Summary: | em(4): Crash with Intel 82571EB NIC with AMD Piledriver and Steamroller APUs | ||||||||||||||||
---|---|---|---|---|---|---|---|---|---|---|---|---|---|---|---|---|---|
Product: | Base System | Reporter: | tinfever <tinfever6> | ||||||||||||||
Component: | kern | Assignee: | freebsd-net (Nobody) <net> | ||||||||||||||
Status: | Open --- | ||||||||||||||||
Severity: | Affects Some People | CC: | alin_im, ben, emaste, fugkco+freebsd-bugzilla, kbowling, krzysztof.galazka, ron | ||||||||||||||
Priority: | --- | Keywords: | IntelNetworking, crash, needs-qa | ||||||||||||||
Version: | 12.0-RELEASE | ||||||||||||||||
Hardware: | amd64 | ||||||||||||||||
OS: | Any | ||||||||||||||||
URL: | https://www.reddit.com/r/PFSENSE/comments/da6nh7/multiport_intel_82571ebbased_network_cards_not/ | ||||||||||||||||
Attachments: |
|
Description
tinfever
2019-09-30 16:50:46 UTC
(In reply to tinfever from comment #0) Could you, please, provide output from: pciconf -l -vbc and dmesg for that NIC? Created attachment 207973 [details] pciconf -l -vbc and dmesg from AMD Piledriver APU and HP NC364T NIC pciconf -l -vbc and dmesg as requested in comment #1 Created attachment 207977 [details]
pciconf -l -vbc from NC364T and AMD RX-427BB
Attached copy of requested output of "pciconf -l -vbc" on system using NC364T and AMD RX-427BB.
Created attachment 207978 [details]
dmesg from from NC364T and AMD RX-427BB Steamroller
Attached copy of requested output of dmesg on system using NC364T and AMD RX-427BB.
I had surprising difficulty getting these logs off the machine since even an ssh session seems to be enough to crash everything sometimes.

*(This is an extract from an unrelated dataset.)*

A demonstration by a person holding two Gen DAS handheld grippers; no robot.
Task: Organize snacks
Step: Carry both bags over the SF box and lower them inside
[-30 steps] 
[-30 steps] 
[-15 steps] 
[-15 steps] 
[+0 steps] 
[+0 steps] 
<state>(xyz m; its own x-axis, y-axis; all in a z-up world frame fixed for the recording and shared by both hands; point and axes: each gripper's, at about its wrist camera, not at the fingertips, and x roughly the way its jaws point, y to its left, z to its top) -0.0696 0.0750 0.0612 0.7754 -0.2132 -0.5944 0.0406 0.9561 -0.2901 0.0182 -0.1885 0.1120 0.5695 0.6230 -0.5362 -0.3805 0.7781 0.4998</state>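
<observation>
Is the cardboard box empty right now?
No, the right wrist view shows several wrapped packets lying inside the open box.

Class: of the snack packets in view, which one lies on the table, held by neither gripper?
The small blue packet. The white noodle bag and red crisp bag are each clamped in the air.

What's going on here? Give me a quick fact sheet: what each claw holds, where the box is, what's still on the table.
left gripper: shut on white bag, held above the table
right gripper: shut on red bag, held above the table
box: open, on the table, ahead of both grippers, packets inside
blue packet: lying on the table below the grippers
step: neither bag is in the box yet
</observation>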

I've also noticed that if you catch it crashing and start mashing buttons on the keyboard, you can see it register the key presses really slowly for a second until it eventually registers nothing at all.

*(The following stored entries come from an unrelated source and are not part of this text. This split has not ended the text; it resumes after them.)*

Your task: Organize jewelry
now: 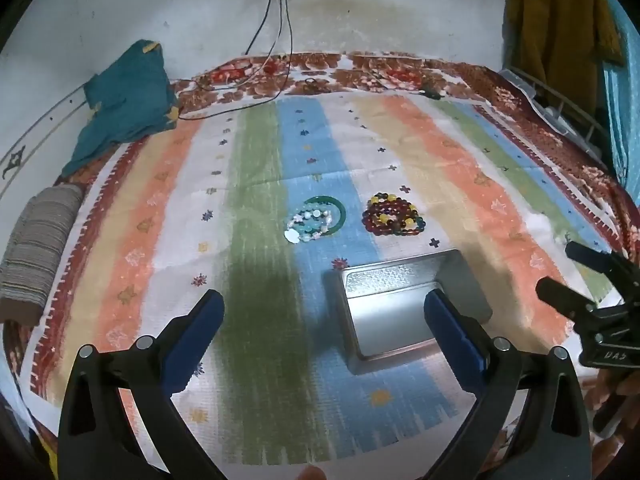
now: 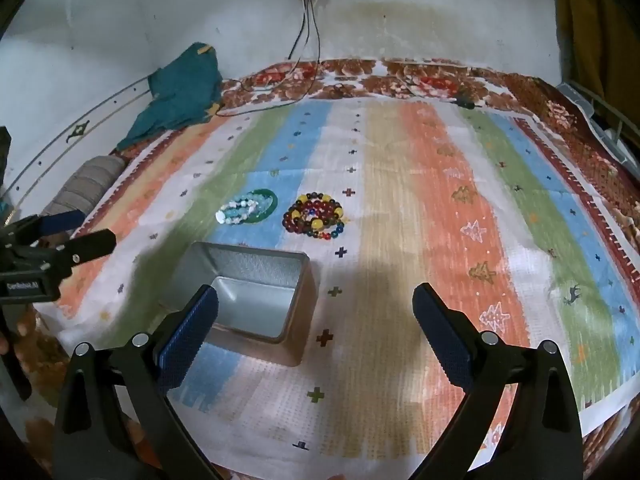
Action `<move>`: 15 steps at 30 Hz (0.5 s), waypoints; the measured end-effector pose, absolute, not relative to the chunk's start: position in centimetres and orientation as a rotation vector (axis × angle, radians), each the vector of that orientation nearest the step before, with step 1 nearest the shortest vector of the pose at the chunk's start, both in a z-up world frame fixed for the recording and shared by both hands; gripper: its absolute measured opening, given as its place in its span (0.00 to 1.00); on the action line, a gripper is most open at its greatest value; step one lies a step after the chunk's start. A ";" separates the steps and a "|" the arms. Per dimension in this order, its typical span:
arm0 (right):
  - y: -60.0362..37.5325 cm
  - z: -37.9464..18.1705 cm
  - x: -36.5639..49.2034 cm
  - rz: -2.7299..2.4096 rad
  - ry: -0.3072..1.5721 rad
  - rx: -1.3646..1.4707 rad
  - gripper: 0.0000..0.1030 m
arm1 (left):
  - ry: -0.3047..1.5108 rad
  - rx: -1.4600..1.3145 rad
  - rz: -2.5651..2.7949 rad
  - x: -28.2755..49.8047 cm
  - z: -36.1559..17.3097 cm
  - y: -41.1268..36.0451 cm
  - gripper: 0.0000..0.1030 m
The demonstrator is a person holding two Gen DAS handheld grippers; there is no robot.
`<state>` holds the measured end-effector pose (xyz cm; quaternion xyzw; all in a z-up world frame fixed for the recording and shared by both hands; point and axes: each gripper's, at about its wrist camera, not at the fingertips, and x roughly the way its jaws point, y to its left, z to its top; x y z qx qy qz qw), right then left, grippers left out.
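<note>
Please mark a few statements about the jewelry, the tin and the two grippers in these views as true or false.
1. The rectangular silver metal tin is empty. True.
2. The dark red and yellow beaded bracelets lie inside the tin. False: they lie on the striped cloth beyond it.
3. The green bangle lies with the pale blue and white beaded bracelets. True.
4. The right gripper holds a bracelet. False: it is open and empty.
5. The left gripper is open. True.

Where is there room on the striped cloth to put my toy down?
Plenty: the wide orange and green stripes right of the dark bead bracelets, and the stripes left of the green bangle pile. It is crowded in the middle, where both jewelry piles lie just beyond the open metal tin.
</note>
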<state>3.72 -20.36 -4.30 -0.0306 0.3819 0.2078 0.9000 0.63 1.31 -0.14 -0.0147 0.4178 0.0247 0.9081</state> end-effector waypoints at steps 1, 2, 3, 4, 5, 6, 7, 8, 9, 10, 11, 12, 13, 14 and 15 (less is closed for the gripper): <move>-20.1 -4.2 3.9 0.427 0.796 -0.067 0.96 | 0.865 -0.042 0.044 0.7 -0.2 1.5 0.95; -20.0 -4.2 3.9 0.426 0.796 -0.070 0.96 | 0.867 -0.051 0.037 0.7 -0.3 1.6 0.95; -20.0 -4.3 3.9 0.425 0.796 -0.073 0.96 | 0.871 -0.065 0.027 0.7 -0.3 1.7 0.95; -20.1 -4.2 3.8 0.425 0.792 -0.069 0.96 | 0.878 -0.087 0.014 0.7 -0.5 1.8 0.95; -20.1 -4.2 3.8 0.424 0.786 -0.069 0.96 | 0.888 -0.117 0.002 0.8 -0.6 2.2 0.95; -20.1 -4.2 3.8 0.423 0.783 -0.070 0.96 | 0.891 -0.123 0.003 0.7 -0.7 2.2 0.95; -20.1 -4.2 3.7 0.423 0.785 -0.072 0.96 | 0.892 -0.125 0.011 0.7 -0.7 2.3 0.95; -20.1 -4.3 3.8 0.424 0.789 -0.071 0.96 | 0.889 -0.119 0.020 0.7 -0.7 2.2 0.95; -20.1 -4.3 3.8 0.424 0.791 -0.071 0.96 | 0.887 -0.117 0.022 0.6 -0.6 2.3 0.95; -20.0 -4.2 3.8 0.425 0.790 -0.071 0.96 | 0.884 -0.116 0.022 0.6 -0.6 2.2 0.95; -20.1 -4.1 3.9 0.427 0.788 -0.071 0.96 | 0.884 -0.117 0.021 0.6 -0.6 2.2 0.95; -20.0 -4.1 3.9 0.427 0.787 -0.072 0.96 | 0.886 -0.115 0.022 0.6 -0.6 2.2 0.95; -19.9 -4.0 3.8 0.427 0.787 -0.073 0.96 | 0.886 -0.109 0.023 0.6 -0.6 2.1 0.95; -19.9 -4.1 3.8 0.428 0.788 -0.074 0.96 | 0.886 -0.101 0.024 0.5 -0.5 2.1 0.95; -20.0 -4.1 3.8 0.428 0.789 -0.074 0.96 | 0.885 -0.092 0.025 0.5 -0.5 2.0 0.95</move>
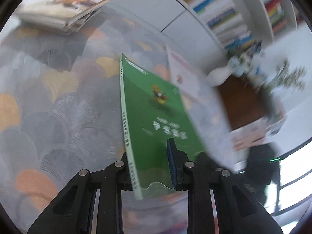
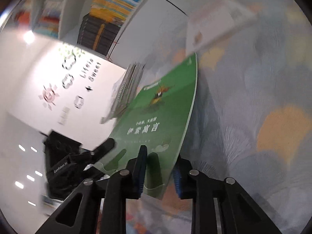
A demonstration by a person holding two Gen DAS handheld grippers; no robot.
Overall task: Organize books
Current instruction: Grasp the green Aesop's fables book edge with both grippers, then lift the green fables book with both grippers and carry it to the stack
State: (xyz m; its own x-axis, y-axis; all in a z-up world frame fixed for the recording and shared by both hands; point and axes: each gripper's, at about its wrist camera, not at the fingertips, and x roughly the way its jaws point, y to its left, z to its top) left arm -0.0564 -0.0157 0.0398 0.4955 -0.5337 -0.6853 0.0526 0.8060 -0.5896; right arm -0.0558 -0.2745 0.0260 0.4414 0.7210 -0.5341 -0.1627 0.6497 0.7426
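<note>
Both grippers are clamped on books with the same green cover; whether this is a single copy held at two edges cannot be confirmed. In the left wrist view the left gripper [image 1: 151, 167] has its jaws closed on the near lower edge of the green book [image 1: 154, 120], which is raised off the patterned cloth [image 1: 58, 107] and tilted, spine edge to the left. Only one blue pad shows; the other is hidden behind the spine.

In the right wrist view the right gripper [image 2: 159, 172] grips the green book [image 2: 156, 117] by its near edge, blue pads on both faces. The other gripper [image 2: 83, 159] appears dark and blurred at the book's lower left.

A stack of books [image 1: 62, 11] lies near the far left edge of the cloth. A white book [image 1: 187, 78] behind the green cover is heavily smeared; its title is unreadable. Another stack [image 2: 126, 89] stands partly hidden behind the green cover. The bookshelf [image 1: 230, 15] is blurred and cut off by the lens rim.
</note>
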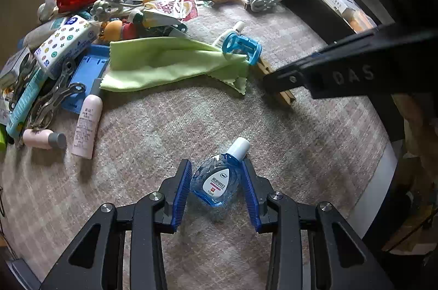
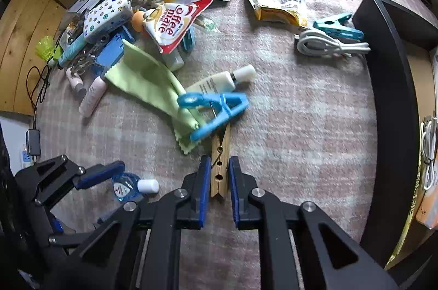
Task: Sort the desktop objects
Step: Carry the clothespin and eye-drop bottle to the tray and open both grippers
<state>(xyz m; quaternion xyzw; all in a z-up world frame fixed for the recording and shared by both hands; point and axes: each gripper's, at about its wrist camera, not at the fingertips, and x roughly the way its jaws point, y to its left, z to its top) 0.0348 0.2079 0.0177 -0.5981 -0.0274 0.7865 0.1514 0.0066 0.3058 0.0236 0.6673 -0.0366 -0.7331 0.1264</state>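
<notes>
Grippers both low over the grey cloth-covered desktop (image 1: 153,131). Left gripper (image 1: 216,180) spread apart, blue pads flanking the eye-drop bottle (image 1: 216,180) that lies flat between them, white cap pointing away; contact with pads unclear. Right gripper (image 2: 219,180) likewise apart, straddling the wooden clothespin (image 2: 220,167) with narrow gaps either side. Clothespin's far end tucks under the blue plastic clip (image 2: 216,112), which rests on the green cloth (image 2: 147,82).

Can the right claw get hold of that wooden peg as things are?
Probably yes. The right claw already straddles the wooden peg, open, one finger on each side. Only the peg's far end sits under the blue clip; the near part lies free.
</notes>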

Dropping in to state that I am seeing the same issue with my HP t730 and both a HP NC364T and NC360T. I followed the same reproduction steps as tinfever but with the 12.1 release. Also tested with pfSense 2.5 (based on FreeBSD 12.1) running as an iperf server. I do also see this with pfSense 2.4.5 (based on FreeBSD 11.3). If any further information is needed, please let me know. Same issue happens to me :| I am running it on HP T730 with HP NC365T Network Controller. 32GB SSD, 2x4GB RAM (brand new) Trying to make it work with pfSense 2.4.5 and 2.5 (FreeBSD 12.2-Stable). Changed different RAM sticks, SSDs, NICs. The only thing I have not changed is the CPU. Works for about an hour maybe less and then becomes unresponsive and required hard reboot. Let me know if you found any solution/workaround or I need to repurpose the box to something else. Thanks :) Stumbled upon the same issue today. Took the card out and it works fine again. Happy to provide any details if necessary. (In reply to Ace from comment #7) Please do, I'd like to see the output of 'ifconfig em0' and a 'dmesg'. Created attachment 227688 [details]
dmesg output
Created attachment 227689 [details]
ifconfig em0 output
Created attachment 227690 [details]
pciconf output
(In reply to Kevin Bowling from comment #8) Thanks, I've attached them. I've also included pciconf -l -vbc output for good measure as asked in comment #1 (In reply to Ace from comment #12) > ecap 0001[100] = AER 1 0 fatal 1 non-fatal 2 corrected You have some fatal PCI errors occurring on the card, and that looks consistent with the other pciconf reports.. just to start with a low effort guess can you try disabling PCI Link Power management (ASPM) and/or AER (advanced error reporting) in the system's firmware and see what happens? Beyond that there are a number of relevant errata we may need to check off in the driver to see if we are missing some mitigation http://iommu.com/datasheets/e1000-datasheets/82571eb-82572ei-gbe-controller-spec-update.pdf the above two firmware changes stand out to me as eliminating some possible issues. > try disabling PCI Link Power management (ASPM) and/or AER (advanced error reporting) in the system's firmware and see what happens?
Sorry mate, I'm struggling to figure out how to do this. Sorry if the following sounds dumb in this context. I'm using UEFI but don't see any such option, nor do I find anything on the internet on how to disable these.
(In reply to Ace from comment #14) If the UEFI had options for it I think it would be obvious so it may not have the knobs exposed. It will be tricky to proceed and make any fixes without a card. (In reply to Kevin Bowling from comment #15) I just bought a new a Intel i350-T4 which users online have reported no issues with in combination with the HP T730 and OPNSense so fingers crossed that will fare better. Having said that, if you are UK based, I'd be happy to post the HP NC364T card to you if it helps other users since I'll have no use for it. Please contact me directly via email if you're up for that. ^Triage: clear stale flags. |